Geoffrey Hinton who won the ‘Nobel Prize of computing’ for his trailblazing work on neural networks is now free to speak about the risks of AI.
Geoffrey Hinton, who alongside two other so-called “Godfathers of AI” won the 2018 Turing Award for their foundational work that led to the current boom in artificial intelligence, now says a part of him regrets his life’s work. Hinton recently quit his job at Google in order to speak freely about the risks of AI, according to an interview with the 75-year-old in The New York Times.
“I console myself with the normal excuse: If I hadn’t done it, somebody else would have,” said Hinton, who had been employed by Google for more than a decade. “It is hard to see how you can prevent the bad actors from using it for bad things.”
Hinton notified Google of his resignation last month, and on Thursday talked to CEO Sundar Pichai directly, according to the NYT. Details of that discussion were not disclosed.
The life-long academic joined Google after it acquired a company started by Hinton and two of his students, one of whom went on to become chief scientist at OpenAI. Hinton and his students had developed a neural network that taught itself to identify common objects like dogs, cats, and flowers after analyzing thousands of photos. It’s this work that ultimately led to the creation of ChatGPT and Google Bard.
According to the NYT interview, Hinton was happy with Google’s stewardship of the technology until Microsoft launched the new OpenAI-infused Bing, challenging Google’s core business and sparking a “code red” response inside the search giant. Such fierce competition might be impossible to stop, Hinton says, resulting in a world with so much fake imagery and text that nobody will be able to tell “what is true anymore.”

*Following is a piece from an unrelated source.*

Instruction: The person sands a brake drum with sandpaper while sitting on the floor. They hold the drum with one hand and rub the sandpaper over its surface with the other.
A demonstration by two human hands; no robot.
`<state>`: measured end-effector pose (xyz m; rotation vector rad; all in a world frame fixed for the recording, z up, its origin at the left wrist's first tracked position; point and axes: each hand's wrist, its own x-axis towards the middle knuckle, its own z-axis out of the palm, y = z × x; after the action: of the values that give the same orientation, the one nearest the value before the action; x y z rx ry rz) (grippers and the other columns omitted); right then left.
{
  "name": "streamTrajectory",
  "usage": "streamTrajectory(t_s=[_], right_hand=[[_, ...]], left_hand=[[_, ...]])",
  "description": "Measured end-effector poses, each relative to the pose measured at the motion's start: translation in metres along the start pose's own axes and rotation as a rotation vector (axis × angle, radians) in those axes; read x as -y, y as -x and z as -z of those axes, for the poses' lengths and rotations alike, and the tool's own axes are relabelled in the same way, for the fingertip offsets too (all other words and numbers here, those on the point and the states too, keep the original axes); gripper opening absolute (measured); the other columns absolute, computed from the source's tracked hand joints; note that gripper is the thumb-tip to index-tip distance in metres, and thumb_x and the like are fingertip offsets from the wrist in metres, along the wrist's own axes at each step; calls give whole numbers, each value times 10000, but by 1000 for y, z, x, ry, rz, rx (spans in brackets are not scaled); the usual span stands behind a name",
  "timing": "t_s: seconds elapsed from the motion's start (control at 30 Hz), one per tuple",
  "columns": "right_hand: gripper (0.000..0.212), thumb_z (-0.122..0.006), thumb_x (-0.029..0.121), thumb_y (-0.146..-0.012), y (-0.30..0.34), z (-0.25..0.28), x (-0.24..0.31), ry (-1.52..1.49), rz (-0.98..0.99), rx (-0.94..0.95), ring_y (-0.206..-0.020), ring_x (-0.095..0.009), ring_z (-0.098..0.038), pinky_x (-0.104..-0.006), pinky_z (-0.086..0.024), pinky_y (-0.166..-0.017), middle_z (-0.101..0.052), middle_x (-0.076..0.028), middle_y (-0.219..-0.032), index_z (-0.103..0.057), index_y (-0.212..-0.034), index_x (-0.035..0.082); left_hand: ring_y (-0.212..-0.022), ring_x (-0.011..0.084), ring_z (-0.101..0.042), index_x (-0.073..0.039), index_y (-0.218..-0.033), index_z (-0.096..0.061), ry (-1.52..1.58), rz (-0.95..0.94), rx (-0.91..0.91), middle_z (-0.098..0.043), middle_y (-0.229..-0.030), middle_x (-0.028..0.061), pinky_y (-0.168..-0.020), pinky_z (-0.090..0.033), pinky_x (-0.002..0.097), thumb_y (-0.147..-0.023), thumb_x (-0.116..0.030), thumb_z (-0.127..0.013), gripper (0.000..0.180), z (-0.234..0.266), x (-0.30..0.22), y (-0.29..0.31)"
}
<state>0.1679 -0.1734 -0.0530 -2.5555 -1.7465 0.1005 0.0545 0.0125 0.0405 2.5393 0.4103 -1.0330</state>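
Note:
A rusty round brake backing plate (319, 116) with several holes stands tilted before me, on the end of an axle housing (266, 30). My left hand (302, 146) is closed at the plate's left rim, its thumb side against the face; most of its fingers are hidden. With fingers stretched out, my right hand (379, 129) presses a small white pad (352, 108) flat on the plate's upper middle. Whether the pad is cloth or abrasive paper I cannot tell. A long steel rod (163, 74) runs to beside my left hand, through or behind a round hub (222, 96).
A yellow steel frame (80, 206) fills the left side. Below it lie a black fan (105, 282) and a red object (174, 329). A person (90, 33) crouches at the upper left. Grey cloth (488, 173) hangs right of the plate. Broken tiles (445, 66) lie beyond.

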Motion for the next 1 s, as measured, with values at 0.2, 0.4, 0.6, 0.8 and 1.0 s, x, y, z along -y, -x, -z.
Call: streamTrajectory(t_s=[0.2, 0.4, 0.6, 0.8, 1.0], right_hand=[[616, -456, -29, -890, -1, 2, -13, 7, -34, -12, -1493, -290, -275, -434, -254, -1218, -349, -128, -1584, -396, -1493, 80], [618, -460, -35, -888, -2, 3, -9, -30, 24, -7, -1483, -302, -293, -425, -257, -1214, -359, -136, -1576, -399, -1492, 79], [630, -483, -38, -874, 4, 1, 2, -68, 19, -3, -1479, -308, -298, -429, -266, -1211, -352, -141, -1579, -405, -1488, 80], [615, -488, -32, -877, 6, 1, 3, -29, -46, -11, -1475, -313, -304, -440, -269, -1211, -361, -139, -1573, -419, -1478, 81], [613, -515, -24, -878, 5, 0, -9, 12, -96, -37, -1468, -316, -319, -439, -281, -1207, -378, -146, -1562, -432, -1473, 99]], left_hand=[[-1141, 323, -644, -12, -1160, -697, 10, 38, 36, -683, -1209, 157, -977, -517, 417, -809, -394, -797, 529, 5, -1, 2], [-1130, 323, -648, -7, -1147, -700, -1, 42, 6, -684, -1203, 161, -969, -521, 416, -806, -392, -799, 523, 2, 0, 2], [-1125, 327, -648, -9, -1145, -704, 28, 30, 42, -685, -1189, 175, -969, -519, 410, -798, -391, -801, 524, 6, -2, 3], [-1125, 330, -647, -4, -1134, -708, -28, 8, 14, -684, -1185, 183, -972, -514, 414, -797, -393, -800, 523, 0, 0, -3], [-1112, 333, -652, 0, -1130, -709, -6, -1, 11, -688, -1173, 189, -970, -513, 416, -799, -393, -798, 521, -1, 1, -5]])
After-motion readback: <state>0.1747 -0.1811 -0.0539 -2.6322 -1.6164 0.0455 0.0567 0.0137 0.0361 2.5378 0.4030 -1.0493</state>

Google’s chief scientist, Jeff Dean, worked to soften the blow with the following statement:“We remain committed to a responsible approach to AI. We’re continually learning to understand emerging risks while also innovating boldly.”
The spread of misinformation is only Hinton’s immediate concern. On a longer timeline he’s worried that AI will eliminate rote jobs, and possibly humanity itself as AI begins to write and run its own code.
“The idea that this stuff could actually get smarter than people — a few people believed that,” said Hinton to the NYT. “But most people thought it was way off. And I thought it was way off. I thought it was 30 to 50 years or even longer away. Obviously, I no longer think that.”